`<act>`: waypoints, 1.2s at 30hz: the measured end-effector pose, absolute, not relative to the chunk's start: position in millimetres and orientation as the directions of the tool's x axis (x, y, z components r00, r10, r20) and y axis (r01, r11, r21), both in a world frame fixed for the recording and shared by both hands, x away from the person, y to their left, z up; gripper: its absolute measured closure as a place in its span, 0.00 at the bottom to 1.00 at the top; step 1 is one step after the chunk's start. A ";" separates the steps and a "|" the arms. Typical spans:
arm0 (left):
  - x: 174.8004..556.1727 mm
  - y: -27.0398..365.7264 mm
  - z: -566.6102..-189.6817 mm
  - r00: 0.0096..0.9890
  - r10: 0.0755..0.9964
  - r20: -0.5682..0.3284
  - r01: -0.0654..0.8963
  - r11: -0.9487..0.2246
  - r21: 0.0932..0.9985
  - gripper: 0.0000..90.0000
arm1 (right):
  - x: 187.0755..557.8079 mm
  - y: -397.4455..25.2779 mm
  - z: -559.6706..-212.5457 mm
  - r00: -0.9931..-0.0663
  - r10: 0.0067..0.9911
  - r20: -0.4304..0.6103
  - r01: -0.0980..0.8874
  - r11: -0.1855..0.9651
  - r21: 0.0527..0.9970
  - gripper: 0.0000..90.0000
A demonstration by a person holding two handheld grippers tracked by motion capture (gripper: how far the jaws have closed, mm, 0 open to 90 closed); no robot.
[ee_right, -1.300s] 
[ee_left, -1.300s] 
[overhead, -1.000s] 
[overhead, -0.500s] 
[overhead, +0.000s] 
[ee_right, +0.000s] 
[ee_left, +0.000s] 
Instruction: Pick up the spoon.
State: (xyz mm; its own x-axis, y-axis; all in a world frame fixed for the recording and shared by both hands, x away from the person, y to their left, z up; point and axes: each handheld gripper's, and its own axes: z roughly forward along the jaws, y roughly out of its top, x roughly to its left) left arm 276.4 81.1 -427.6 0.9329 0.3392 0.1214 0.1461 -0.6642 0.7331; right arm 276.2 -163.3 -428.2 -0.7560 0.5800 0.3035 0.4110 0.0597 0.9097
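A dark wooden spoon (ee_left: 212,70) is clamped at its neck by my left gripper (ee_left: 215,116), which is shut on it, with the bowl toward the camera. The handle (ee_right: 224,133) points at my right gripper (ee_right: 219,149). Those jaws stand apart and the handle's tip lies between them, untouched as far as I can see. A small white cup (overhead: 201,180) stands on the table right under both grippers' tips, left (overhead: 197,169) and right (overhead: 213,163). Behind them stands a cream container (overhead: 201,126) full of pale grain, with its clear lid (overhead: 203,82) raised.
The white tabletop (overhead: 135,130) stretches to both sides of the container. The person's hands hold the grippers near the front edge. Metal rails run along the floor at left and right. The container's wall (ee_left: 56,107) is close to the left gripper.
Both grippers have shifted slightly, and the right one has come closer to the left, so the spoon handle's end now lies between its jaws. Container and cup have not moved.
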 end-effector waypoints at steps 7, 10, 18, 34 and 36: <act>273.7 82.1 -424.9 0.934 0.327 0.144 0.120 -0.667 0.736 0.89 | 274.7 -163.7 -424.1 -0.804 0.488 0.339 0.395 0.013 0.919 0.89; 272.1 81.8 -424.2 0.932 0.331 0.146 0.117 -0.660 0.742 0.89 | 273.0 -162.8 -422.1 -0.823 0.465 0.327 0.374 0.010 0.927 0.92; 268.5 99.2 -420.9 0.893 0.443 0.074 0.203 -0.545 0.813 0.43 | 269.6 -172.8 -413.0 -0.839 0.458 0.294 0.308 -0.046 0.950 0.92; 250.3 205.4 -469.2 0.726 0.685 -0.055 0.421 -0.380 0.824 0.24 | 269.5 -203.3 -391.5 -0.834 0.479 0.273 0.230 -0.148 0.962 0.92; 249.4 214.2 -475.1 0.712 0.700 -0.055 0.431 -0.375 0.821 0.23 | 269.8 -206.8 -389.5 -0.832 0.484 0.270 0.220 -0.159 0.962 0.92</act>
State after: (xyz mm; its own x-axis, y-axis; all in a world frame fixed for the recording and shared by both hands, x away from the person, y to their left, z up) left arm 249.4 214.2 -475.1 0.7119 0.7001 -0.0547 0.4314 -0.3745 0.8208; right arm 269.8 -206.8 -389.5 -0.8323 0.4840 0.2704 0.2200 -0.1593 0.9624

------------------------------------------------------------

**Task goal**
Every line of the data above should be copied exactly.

**Answer for the task**
`<act>`: waypoints, 1.2s at 30hz: the measured end-effector pose, absolute, not relative to the chunk's start: position in millimetres and orientation as the directions of the tool's x axis (x, y, z components r00, r10, r20) and y axis (r01, r11, r21), both in a world frame fixed for the recording and shared by both hands, x away from the person, y to their left, z up; gripper: its absolute measured closure as a place in its span, 0.00 at the bottom to 1.00 at the top; step 1 is one step after the chunk's start. A ";" separates the steps and a "|" the arms. Typical spans:
arm0 (left):
  - x: 174.8004..556.1727 mm
  - y: -27.0398..365.7264 mm
  - z: -566.6102..-189.6817 mm
  - r00: 0.0096..0.9890
  - r10: 0.0755..0.9964
  - r20: -0.5682..0.3284
  - r01: -0.0654..0.8963
  - r11: -0.9487..0.2246
  - r21: 0.0932..0.9985
  - gripper: 0.0000..90.0000
arm1 (right):
  - x: 187.0755..557.8079 mm
  - y: -397.4455..25.2779 mm
  - z: -559.6706..-212.5457 mm
  - r00: -0.9931..-0.0663
  - r10: 0.0067..0.9911
  - r20: -0.4304..0.6103
  - r01: -0.0980..0.8874
  - r11: -0.1855..0.9651
  - r21: 0.0527..0.9970
  - gripper: 0.0000..90.0000
A demonstration by a person holding two handheld grippers tracked by motion capture (gripper: how far the jaws have closed, mm, 0 open to 90 closed); no robot.
[ee_right, -1.300s] 
[ee_left, -1.300s] 
[overhead, -1.000s] 
[overhead, -0.500s] 
[overhead, +0.000s] 
[ee_right, +0.000s] 
[ee_left, +0.000s] 
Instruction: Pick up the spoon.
State: (xyz mm; its own x-axis, y-axis; all in a world frame fixed for the recording and shared by both hands, x away from the person, y to their left, z up; point and axes: each handheld gripper's, and its own axes: z roughly forward along the jaws, y roughly out of its top, x roughly to its left) left arm 276.4 81.1 -427.6 0.9329 0.3392 0.1214 0.1461 -0.6642 0.7331; right arm 276.2 -163.3 -428.2 -0.7560 0.5800 0.3035 0.4110 0.0597 0.9097
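A dark wooden spoon (ee_left: 212,70) is clamped at its neck by my left gripper (ee_left: 215,116), which is shut on it, with the bowl toward the camera. The handle (ee_right: 224,133) points at my right gripper (ee_right: 219,149). Those jaws stand apart and the handle's tip lies between them, untouched as far as I can see. A small white cup (overhead: 201,180) stands on the table right under both grippers' tips, left (overhead: 197,169) and right (overhead: 213,163). Behind them stands a cream container (overhead: 201,126) full of pale grain, with its clear lid (overhead: 203,82) raised.
The white tabletop (overhead: 135,130) stretches to both sides of the container. The person's hands hold the grippers near the front edge. Metal rails run along the floor at left and right. The container's wall (ee_left: 56,107) is close to the left gripper.
Both grippers have shifted slightly, and the right one has come closer to the left, so the spoon handle's end now lies between its jaws. Container and cup have not moved.
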 end-effector waypoints at steps 7, 10, 18, 34 and 36: <act>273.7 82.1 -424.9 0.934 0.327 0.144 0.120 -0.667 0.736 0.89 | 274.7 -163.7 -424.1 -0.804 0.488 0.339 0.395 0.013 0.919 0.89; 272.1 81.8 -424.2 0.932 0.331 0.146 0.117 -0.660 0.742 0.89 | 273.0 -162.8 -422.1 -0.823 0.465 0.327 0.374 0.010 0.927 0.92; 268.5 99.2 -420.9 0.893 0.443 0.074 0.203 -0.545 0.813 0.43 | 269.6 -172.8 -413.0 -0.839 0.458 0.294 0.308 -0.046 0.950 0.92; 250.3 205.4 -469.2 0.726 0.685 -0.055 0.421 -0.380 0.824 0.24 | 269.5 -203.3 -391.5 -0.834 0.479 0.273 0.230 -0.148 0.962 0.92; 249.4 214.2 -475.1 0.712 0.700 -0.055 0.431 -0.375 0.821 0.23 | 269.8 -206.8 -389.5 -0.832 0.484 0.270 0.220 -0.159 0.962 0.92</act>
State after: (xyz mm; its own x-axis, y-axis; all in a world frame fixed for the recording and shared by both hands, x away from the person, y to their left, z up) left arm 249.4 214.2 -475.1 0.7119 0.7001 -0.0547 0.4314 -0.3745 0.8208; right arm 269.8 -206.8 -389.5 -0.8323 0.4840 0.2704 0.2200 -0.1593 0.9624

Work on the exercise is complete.